#### [What you should do]
Using the data below, count the lines that carry the string "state" and write only the count.

#### [Dataset content]
Segment Open
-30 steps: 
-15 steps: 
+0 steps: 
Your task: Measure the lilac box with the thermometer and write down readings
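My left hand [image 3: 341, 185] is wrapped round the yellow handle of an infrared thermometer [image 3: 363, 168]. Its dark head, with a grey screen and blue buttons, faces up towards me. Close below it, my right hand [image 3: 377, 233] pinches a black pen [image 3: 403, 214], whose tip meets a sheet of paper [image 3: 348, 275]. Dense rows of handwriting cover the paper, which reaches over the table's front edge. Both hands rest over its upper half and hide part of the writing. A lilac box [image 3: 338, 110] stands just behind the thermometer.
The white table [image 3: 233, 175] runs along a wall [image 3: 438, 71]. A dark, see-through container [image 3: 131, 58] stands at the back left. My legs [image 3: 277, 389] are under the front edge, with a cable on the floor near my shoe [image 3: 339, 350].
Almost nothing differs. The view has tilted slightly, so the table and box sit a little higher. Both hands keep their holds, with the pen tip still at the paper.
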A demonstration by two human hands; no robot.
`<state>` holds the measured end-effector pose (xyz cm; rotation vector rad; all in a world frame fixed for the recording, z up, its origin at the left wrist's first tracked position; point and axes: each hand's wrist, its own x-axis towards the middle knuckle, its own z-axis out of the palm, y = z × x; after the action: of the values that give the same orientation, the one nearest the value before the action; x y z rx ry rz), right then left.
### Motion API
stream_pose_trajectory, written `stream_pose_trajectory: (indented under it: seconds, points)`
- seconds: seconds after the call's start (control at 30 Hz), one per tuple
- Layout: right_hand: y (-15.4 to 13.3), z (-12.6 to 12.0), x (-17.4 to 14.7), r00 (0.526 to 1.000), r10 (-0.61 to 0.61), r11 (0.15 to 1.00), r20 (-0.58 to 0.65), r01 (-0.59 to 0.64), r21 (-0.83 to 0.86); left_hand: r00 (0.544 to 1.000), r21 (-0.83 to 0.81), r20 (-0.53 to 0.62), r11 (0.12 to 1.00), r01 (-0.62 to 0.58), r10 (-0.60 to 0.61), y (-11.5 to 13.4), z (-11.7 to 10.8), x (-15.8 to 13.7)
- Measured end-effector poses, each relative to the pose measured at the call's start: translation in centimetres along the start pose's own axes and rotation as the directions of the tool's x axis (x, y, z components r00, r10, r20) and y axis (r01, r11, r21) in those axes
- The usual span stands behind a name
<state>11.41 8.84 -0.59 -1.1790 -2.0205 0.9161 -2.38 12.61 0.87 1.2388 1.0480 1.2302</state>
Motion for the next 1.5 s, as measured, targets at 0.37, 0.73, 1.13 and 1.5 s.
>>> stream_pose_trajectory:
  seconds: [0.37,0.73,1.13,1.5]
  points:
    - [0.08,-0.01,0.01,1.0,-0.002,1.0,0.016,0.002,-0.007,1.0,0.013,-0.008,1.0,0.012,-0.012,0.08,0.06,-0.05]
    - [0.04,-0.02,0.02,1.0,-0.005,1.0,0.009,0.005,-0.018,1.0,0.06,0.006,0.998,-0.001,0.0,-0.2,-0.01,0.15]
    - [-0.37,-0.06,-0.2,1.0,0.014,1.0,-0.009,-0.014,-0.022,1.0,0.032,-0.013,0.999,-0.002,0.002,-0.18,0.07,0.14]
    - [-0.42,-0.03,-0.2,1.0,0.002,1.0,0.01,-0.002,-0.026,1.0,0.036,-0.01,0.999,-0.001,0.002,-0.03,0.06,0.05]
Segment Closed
#### [Solution]
2